Круговорот | страница 59



Но из-за французской литературы меня чуть было не исключили из Киношколы. Как-то раз мой близкий друг Зденек Боровец и я самозабвенно обсуждали в классе творчество запрещенных поэтов. Мы оба обожали Бодлера, Рембо и Верлена и знали массу историй из их жизни.

Спустя несколько дней декан Киношколы вызвал нас в кабинет. Наш профессор Милош Кратохвил привел нас туда и внимательно слушал, как декан объясняет нам, насколько важной представляется ему идеологическая чистота его заведения.

— Я не потерплю в этой школе никаких «декадентов»-франкофилов! — этими словами декан завершил свою обличительную речь.

— Да, вы правы, товарищ декан, — согласился с ним Кратохвил. — Это, конечно, очень серьезная проблема.

— Так что же вы предлагаете делать, товарищ? — декан набросился на Кратохвила. — Речь идет о вашем курсе!

— Я думаю, что в данном случае на карту поставлена политическая честь всего коллектива курса, — сказал Кратохвил.

— Именно так, — сказал декан. — Нам нужно серьезно подумать об исключении, не так ли?

— Совершенно верно, — сказал Кратохвил.

Каждому было известно, что декан был настоящим партийным ястребом, но Милош Кратохвил был выдающимся преподавателем, прекрасным литератором, человеком невероятной доброты.
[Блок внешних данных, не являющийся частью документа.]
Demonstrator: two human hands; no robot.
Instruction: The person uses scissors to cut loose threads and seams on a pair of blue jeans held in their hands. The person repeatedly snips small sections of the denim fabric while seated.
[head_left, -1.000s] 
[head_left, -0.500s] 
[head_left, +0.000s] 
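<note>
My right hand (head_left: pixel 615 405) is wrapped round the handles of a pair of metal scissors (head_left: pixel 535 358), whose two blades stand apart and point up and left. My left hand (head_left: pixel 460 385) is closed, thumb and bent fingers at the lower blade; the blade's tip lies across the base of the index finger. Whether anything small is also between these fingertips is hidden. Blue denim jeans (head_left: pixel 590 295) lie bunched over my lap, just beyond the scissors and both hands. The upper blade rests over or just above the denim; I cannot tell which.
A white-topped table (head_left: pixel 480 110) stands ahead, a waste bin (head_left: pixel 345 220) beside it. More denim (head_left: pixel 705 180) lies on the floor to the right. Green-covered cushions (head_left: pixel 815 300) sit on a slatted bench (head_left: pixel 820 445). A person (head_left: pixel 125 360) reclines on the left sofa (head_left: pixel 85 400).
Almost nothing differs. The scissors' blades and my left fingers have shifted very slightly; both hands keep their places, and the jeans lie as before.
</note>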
Раньше он был особенно внимателен ко мне, но теперь, когда декан отпустил нас, Кратохвил ушел, бросив мне короткое «До свиданья».

Я побрел домой, преследуемый видениями расстрельных команд, людей в форме, пулеметов и танков. Некоторые молодые коммунисты с нашего курса боготворили товарища Сталина, и я серьезно опасался, что даю им возможность проявить себя еще большими сталинистами, чем их кумир.

Спустя несколько дней Кратохвил созвал заседание «суда чести», причем предложил, чтобы коллектив курса собрался в «Викарке» — ресторане Пражского замка. Все знали, что в этом заведении любил обедать коммунистический президент Антонин Запотоцкий, так что возражений не последовало, хотя обычно эти заседания с обсуждением и осуждением провинившихся происходили в классной комнате. Я не понял смысла странной идеи Кратохвила, но был так испуган, что и не думал об этом.

В тот вечер курс собрался в отдельном кабинете, украшенном средневековыми гобеленами. Мраморные часы в стиле рококо тикали на редко расставленных столиках с тонкими ножками красного дерева. Над головой сверкала огромная люстра. Там были мягкие стулья, хрустальные графины, дамастовые скатерти, серебряные ложки и величественные официанты.